Le cas des Etats-Unis sous B. Obama est différent avec l’intervention de la variable culturelle. Le Parti démocrate a voulu défendre les droits des « minorités ». Bien mal lui a pris, puisqu’il a surtout réussi à déclencher une réaction « blanche » d’une grande radicalité dont Donald Trump s’est fait le champion. Cependant, là aussi, la difficulté à trouver un modèle productif plus égalitaire est en cause. Quoi qu’un économiste démocrate tel que Robert Reich ait averti dès le début des années 1990 des risques de polarisation de la main d’œuvre lié aux bouleversements de l’économie, rien n’a été fait de bien tangible pendant les huit années de Présidence Obama pour contrecarrer cette tendance qui rend certains de plus en plus productifs et riches et d’autres peu productifs et pauvres. La révolte des classes moyennes/populaires blanches contre leur déclassement a fini par les priver de la victoire en 2016.

Celui du Canada est encore bien particulier. D’une certaine façon, le conservateur Harper était un Trump avant la lettre avec sa tendance à s’en prendre à la vérité du réchauffement climatique, et Justin Trudeau a bénéficié de la lassitude face à un tel personnage aux mains de l’industrie pétrolière. Par ailleurs, la popularité du gouvernement Trudeau ne peut que pâtir des hauts et des bas du cours du pétrole et des matières premières. Le Canada est en effet un pays qui reste très dépendant de son secteur extractif. La communication joue sans doute, mais moins que cette dépendance.

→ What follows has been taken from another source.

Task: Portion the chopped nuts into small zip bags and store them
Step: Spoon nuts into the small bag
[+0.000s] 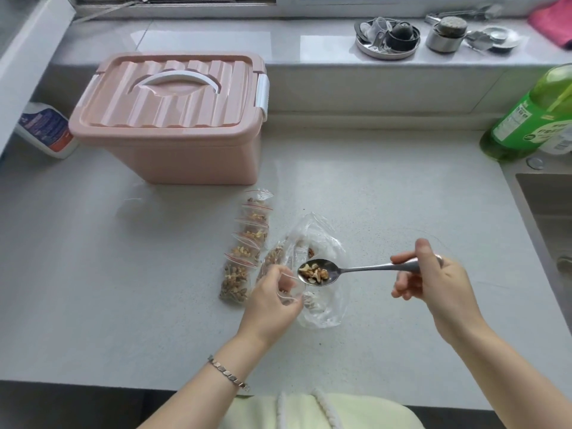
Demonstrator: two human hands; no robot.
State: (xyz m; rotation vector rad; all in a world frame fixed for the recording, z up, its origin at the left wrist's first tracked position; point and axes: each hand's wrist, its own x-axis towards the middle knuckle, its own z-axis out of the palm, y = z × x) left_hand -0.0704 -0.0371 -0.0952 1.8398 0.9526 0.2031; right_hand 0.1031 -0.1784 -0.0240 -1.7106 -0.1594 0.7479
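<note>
My right hand grips the handle of a metal spoon whose bowl carries a heap of chopped nuts. The spoon bowl hovers right beside my left hand, which pinches a small clear zip bag at its mouth. Under the spoon lies a larger crumpled clear bag with a few nut pieces inside. To the left, several small filled zip bags with red seals lie overlapping in a row on the counter. A pink lidded storage box stands shut behind them.
A white bottle lies left of the box. A green bottle stands at the right by the sink. Metal dishes and lids sit on the window ledge. A faint clear bag lies on the grey counter.
</note>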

Le point commun entre tous ces cas différents est peut-être toutefois que le socialisme démocratique ou le progressisme outre-Atlantique ne savent pas comment organiser un modèle productif qui permette de redistribuer les richesses sans heurts majeurs avec ceux qui s’en croient les seuls titulaires du fait qu’ils bénéficient de modifications structurelles de l’économie en leur faveur.

Faut il voir dans ce mouvement, comme l'indique le politologue allemand Jan-Werner Müller, que "la gauche disparaît. La droite devient le centre" ?

Je suis dubitatif sur cette formule. Elle vaut sans doute pour les aspects identitaires de la politique contemporaine, par exemple sur l’immigration.   Par contre, si l’on prend les aspects socioéconomiques, il faut bien se rendre compte que des partis conservateurs, réactionnaires, nationalistes, comme le PiS (Droit et justice) en Pologne, mènent en réalité des politiques « sociales », typiques de la social-démocratie. Il y a donc eu une inversion complète des rôles sur ce point, lié en l’espèce au fait que le Parti socialiste polonais (ex-POUP communiste) a été fanatiquement néo-libéral et européiste pendant une bonne décennie. De même, que le FN se veuille « social » tient au fait que le PS a de plus en plus négligé le monde du travail. A mon sens, le besoin de protection et de redistribution de la part de la part la plus fragile des populations occidentales – qui fonde une attitude de gauche en matière socioéconomique – ne va pas disparaitre ainsi, même si les formes partisanes de cette demande peuvent changer et passer de la gauche à la droite.